■ WHAT THE TASK ASKS:
Report the count of lines in the records that contain "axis", without any added text.

== MATERIALS PROVIDED

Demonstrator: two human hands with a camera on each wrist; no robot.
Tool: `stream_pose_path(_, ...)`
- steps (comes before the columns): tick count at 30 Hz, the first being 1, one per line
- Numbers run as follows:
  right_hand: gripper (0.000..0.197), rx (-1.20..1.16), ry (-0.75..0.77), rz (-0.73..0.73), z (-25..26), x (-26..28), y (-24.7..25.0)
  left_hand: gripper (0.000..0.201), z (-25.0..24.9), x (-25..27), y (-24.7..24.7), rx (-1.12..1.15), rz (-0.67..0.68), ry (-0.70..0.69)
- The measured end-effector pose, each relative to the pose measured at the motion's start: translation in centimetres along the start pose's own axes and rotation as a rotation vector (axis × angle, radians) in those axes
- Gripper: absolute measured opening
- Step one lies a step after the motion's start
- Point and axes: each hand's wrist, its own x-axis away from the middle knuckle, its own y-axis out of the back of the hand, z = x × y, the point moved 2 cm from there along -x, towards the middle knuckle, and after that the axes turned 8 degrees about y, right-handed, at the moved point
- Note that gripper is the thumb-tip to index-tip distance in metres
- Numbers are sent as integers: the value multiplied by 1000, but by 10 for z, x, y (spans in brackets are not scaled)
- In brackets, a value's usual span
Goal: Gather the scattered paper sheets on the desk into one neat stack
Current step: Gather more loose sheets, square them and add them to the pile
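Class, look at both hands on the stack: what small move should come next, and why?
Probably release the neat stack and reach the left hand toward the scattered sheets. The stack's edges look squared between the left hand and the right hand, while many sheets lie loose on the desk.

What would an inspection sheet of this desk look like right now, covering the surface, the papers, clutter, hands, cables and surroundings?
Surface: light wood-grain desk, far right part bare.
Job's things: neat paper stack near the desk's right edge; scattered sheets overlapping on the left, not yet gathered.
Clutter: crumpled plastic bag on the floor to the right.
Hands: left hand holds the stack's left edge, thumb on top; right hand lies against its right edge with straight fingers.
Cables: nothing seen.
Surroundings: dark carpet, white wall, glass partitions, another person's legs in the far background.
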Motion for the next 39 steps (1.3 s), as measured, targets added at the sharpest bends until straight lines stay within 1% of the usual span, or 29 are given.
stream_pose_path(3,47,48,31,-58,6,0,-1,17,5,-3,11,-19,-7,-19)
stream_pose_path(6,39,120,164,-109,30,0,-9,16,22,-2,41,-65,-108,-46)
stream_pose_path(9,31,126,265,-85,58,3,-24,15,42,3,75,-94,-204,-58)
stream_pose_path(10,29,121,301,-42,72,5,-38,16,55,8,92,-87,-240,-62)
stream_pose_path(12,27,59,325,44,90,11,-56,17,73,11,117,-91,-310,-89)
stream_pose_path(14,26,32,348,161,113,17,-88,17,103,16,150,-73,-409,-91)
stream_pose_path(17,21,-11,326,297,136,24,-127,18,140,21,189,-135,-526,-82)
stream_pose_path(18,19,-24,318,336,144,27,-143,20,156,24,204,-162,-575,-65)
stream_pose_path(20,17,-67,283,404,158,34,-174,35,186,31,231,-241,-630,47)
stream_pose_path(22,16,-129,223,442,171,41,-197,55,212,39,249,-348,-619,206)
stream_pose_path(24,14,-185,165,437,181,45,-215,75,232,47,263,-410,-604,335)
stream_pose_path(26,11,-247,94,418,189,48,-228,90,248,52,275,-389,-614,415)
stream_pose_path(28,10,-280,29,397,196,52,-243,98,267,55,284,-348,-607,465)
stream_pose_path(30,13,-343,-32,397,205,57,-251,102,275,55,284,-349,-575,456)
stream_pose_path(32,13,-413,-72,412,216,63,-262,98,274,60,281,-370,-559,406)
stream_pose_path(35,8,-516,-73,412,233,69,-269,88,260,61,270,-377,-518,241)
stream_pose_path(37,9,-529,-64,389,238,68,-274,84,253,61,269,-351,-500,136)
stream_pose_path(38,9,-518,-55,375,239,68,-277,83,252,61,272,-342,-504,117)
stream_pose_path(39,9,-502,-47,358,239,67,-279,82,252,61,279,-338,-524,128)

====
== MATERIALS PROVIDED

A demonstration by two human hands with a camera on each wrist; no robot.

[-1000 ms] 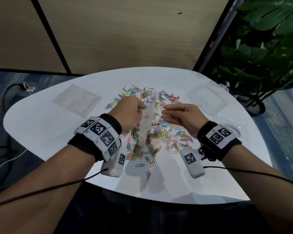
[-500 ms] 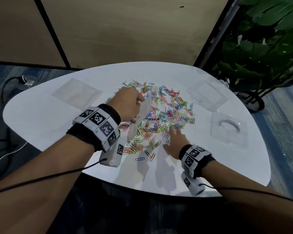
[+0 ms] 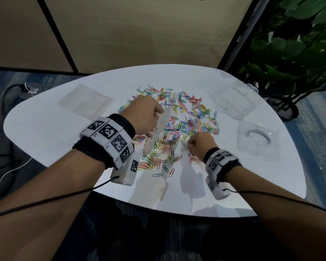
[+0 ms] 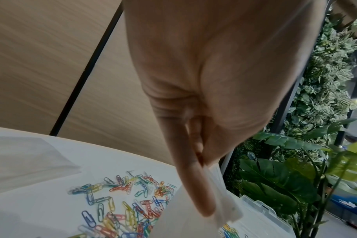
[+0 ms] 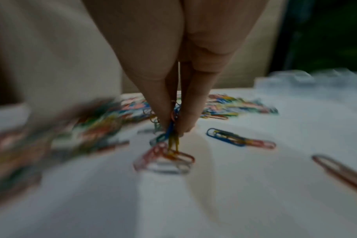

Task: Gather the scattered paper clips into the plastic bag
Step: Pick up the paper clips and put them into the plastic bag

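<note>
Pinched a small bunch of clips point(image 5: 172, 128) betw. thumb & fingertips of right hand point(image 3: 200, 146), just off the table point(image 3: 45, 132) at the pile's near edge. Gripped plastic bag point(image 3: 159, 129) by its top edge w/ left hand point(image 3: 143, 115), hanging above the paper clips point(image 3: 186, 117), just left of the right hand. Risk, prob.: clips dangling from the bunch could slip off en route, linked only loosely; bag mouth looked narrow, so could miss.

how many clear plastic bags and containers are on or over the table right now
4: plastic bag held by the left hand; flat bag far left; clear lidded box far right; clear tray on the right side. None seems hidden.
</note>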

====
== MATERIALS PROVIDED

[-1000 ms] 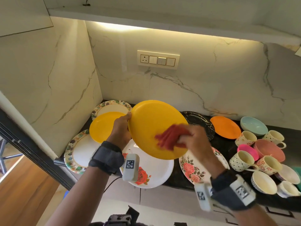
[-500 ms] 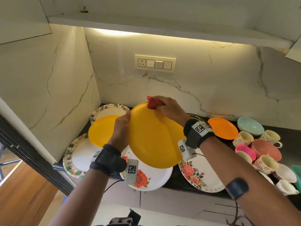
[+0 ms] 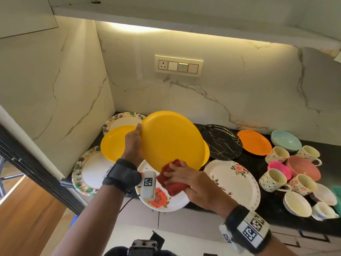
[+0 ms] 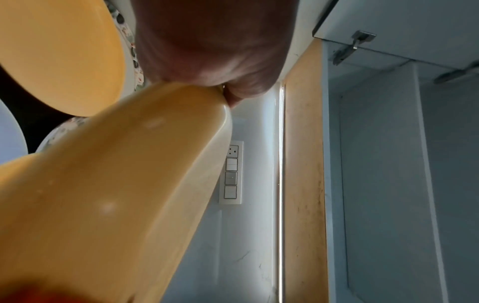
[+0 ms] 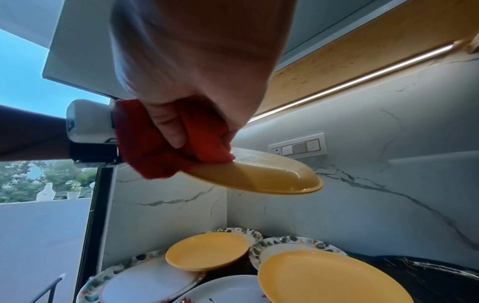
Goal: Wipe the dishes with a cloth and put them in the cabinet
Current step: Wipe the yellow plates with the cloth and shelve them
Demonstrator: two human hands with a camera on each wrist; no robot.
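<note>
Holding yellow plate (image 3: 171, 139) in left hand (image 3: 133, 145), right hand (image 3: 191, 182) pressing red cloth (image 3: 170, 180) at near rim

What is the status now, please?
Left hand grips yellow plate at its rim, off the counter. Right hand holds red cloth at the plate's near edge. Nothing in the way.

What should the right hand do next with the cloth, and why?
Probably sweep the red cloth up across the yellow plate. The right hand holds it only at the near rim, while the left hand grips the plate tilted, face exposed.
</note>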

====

■ COMPLETED TASK:
2